Task instructions
Here are the records. Write out exactly the lines between the one holding "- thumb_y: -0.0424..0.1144" and the one holding "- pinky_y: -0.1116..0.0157", inclusive.

Records
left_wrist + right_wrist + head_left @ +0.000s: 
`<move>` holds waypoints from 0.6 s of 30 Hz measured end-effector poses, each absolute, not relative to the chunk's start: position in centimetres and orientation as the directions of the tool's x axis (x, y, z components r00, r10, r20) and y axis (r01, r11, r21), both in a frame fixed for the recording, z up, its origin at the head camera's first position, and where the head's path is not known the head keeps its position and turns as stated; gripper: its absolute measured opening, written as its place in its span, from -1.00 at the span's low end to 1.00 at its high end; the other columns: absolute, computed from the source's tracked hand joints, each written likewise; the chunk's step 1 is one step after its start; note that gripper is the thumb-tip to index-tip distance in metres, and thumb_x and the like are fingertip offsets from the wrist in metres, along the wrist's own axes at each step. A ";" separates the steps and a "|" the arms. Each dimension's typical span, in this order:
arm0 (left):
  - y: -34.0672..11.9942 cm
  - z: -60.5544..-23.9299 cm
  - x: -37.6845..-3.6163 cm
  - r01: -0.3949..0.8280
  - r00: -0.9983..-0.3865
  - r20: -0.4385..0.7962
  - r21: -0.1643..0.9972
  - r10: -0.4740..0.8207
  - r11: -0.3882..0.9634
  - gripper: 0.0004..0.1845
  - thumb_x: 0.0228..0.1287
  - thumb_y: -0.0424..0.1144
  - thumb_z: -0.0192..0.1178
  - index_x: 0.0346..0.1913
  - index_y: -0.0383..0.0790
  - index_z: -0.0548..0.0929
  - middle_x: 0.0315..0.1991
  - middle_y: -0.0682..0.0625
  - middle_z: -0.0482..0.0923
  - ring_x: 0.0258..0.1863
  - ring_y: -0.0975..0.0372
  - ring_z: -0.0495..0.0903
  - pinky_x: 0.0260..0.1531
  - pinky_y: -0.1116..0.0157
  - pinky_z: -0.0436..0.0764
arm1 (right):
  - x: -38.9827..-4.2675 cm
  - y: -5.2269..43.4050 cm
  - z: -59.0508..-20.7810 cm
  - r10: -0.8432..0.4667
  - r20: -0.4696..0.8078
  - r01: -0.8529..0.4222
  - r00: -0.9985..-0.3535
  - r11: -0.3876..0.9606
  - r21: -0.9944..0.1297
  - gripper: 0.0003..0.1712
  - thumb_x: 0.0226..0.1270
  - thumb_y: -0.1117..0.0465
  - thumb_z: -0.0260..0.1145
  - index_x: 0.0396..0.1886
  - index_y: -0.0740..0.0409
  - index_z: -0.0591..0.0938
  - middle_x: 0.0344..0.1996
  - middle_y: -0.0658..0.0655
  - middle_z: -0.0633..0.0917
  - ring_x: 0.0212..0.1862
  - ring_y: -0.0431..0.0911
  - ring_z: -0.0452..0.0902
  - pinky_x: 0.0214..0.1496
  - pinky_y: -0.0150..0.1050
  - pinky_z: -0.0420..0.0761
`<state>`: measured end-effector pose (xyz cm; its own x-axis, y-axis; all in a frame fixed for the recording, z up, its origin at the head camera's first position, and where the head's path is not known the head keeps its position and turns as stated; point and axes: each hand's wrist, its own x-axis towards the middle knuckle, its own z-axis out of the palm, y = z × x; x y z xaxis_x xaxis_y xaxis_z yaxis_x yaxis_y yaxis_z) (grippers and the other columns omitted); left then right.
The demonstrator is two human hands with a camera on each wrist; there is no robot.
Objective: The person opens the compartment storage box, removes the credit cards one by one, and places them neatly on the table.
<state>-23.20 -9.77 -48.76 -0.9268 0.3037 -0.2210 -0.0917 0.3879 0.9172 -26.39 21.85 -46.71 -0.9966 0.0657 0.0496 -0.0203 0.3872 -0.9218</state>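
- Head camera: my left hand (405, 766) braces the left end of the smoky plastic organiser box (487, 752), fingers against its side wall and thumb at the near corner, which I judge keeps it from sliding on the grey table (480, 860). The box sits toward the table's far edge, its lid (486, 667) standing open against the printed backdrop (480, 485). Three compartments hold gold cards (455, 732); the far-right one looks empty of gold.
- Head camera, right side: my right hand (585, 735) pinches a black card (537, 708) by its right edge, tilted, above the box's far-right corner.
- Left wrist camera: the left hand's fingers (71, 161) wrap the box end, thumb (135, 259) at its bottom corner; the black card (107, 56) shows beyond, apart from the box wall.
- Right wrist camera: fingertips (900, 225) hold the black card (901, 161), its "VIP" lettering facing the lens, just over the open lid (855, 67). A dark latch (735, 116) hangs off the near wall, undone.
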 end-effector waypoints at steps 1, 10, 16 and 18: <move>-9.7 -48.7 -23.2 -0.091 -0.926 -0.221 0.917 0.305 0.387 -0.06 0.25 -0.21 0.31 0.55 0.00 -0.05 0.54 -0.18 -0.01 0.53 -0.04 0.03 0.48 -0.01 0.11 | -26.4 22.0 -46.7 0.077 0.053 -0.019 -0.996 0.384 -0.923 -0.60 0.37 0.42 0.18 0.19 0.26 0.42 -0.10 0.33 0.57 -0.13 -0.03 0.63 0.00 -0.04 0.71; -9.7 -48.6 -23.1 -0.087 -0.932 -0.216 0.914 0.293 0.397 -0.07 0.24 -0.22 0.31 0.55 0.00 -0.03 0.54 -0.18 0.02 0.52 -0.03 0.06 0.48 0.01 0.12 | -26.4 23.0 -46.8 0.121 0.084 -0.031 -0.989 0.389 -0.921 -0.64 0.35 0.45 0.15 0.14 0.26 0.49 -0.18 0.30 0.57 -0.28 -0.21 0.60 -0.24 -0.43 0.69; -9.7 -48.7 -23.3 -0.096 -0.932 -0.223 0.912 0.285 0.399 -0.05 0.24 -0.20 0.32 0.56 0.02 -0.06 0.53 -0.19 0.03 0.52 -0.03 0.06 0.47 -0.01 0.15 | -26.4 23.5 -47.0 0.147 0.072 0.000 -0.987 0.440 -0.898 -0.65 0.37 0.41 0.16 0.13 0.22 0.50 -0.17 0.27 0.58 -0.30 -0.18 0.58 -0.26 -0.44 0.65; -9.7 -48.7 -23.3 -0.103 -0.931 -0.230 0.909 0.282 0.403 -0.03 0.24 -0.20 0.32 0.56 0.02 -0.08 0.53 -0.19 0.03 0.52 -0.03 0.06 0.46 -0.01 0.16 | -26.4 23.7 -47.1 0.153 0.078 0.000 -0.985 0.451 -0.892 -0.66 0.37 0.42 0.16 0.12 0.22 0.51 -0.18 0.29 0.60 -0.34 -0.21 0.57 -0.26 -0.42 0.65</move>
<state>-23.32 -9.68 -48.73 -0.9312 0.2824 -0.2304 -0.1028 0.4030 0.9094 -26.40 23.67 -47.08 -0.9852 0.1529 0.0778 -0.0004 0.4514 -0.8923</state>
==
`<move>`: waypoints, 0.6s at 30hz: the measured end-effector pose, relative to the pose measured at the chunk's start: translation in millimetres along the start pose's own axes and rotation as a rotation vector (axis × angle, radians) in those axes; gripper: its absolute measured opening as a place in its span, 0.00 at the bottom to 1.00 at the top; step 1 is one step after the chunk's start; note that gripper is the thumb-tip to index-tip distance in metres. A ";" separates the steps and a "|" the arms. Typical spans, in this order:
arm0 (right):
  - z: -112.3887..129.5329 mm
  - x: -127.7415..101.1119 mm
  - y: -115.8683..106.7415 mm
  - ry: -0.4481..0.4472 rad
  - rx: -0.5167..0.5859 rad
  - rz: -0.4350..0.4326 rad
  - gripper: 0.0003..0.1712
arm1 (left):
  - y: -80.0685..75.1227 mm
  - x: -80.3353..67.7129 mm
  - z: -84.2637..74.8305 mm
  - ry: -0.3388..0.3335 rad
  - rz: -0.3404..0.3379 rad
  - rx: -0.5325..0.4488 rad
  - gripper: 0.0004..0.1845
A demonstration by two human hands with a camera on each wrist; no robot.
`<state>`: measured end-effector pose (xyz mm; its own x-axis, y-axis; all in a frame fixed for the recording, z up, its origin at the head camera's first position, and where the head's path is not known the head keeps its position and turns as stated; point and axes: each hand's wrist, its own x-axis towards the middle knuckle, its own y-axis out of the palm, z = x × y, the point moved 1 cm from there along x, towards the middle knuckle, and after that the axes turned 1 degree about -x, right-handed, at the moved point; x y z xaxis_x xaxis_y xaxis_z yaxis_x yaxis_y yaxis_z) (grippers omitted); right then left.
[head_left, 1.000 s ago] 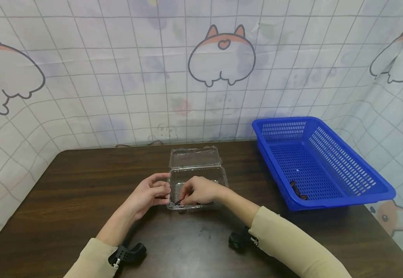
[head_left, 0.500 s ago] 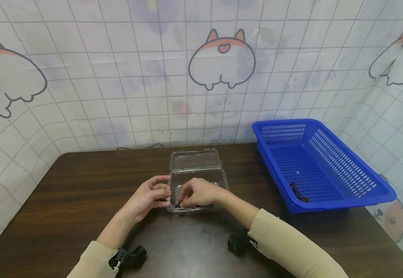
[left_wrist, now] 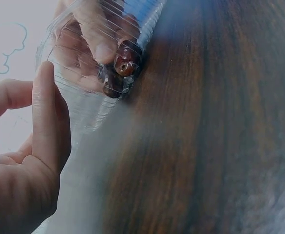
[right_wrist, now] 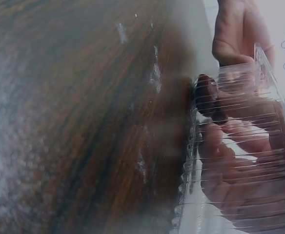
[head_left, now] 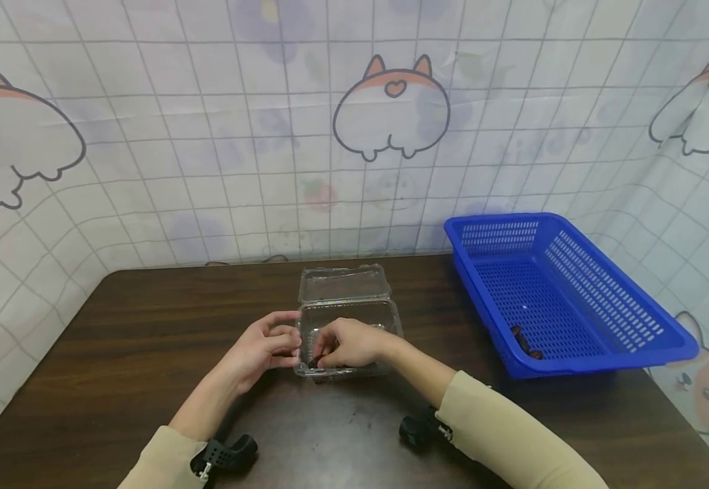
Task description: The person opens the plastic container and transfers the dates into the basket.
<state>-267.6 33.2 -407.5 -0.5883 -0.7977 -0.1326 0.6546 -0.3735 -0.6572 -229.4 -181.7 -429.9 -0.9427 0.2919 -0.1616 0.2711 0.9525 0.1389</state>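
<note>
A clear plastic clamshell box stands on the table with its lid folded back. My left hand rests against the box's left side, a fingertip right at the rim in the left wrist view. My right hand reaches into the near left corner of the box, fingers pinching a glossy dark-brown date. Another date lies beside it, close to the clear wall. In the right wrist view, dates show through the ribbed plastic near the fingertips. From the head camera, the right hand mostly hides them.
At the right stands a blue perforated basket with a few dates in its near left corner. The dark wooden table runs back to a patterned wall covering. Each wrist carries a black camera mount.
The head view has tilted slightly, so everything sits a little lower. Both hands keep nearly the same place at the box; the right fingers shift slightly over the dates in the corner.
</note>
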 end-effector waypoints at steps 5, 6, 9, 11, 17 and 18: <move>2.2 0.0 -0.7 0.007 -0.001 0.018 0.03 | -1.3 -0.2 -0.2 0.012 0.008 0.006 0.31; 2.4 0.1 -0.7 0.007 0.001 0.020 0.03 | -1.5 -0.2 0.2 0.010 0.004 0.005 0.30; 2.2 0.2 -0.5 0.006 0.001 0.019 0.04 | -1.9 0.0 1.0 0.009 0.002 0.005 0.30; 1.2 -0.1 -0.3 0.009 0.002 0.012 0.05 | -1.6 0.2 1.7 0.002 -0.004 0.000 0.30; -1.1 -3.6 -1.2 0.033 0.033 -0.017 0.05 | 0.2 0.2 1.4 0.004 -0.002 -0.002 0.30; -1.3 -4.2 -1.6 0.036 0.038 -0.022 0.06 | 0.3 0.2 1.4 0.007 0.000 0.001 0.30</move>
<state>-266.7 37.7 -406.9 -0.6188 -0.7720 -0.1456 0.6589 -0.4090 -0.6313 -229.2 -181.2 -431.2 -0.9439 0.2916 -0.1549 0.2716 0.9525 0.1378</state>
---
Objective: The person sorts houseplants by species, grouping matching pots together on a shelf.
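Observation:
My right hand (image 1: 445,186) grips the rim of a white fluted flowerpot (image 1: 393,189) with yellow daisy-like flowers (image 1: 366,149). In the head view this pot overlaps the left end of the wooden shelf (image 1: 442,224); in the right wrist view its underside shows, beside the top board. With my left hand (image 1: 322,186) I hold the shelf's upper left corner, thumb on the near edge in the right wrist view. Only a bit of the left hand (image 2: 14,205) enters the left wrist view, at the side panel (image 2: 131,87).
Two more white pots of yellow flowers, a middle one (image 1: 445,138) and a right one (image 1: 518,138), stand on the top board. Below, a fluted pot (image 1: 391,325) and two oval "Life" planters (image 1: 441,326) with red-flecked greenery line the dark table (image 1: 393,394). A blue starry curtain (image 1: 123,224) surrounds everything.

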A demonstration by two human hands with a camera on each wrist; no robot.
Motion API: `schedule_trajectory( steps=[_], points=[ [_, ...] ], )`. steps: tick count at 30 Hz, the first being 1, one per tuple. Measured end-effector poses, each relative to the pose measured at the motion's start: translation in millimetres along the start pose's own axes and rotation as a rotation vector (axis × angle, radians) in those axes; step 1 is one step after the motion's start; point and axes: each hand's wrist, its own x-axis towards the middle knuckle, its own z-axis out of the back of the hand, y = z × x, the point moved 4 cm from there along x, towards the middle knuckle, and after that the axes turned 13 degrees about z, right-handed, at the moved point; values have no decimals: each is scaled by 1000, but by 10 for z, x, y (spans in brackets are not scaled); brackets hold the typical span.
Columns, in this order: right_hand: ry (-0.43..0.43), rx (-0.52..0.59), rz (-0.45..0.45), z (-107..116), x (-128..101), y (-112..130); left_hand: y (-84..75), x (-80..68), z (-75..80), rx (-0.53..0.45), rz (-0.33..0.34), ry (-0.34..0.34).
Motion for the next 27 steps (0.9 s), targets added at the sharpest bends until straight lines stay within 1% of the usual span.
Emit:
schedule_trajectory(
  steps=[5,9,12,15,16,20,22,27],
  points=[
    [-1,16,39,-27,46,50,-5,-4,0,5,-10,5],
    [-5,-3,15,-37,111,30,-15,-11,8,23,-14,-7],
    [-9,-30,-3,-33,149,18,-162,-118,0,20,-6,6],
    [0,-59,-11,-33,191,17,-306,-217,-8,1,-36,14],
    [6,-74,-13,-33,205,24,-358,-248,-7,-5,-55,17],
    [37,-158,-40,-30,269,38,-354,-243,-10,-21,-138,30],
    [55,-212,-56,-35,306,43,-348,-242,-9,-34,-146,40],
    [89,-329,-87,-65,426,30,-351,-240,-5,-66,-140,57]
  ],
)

Written reply
  - thumb_y: -0.0424..0.1144
  - thumb_z: -0.0192..0.1178
  - index_x: 0.0346..0.1913
  - index_y: -0.0383..0.0790
  - index_z: -0.0548..0.0929
  - middle_x: 0.0315..0.1991
  - middle_y: -0.0682..0.0625
  - middle_z: -0.0482..0.0923
  - ring_x: 0.0258..0.1863
  - ring_y: -0.0975..0.0372
  - ring_z: -0.0495..0.0903
  - pinky_x: 0.0260..0.1531
  - pinky_y: -0.1116..0.0157

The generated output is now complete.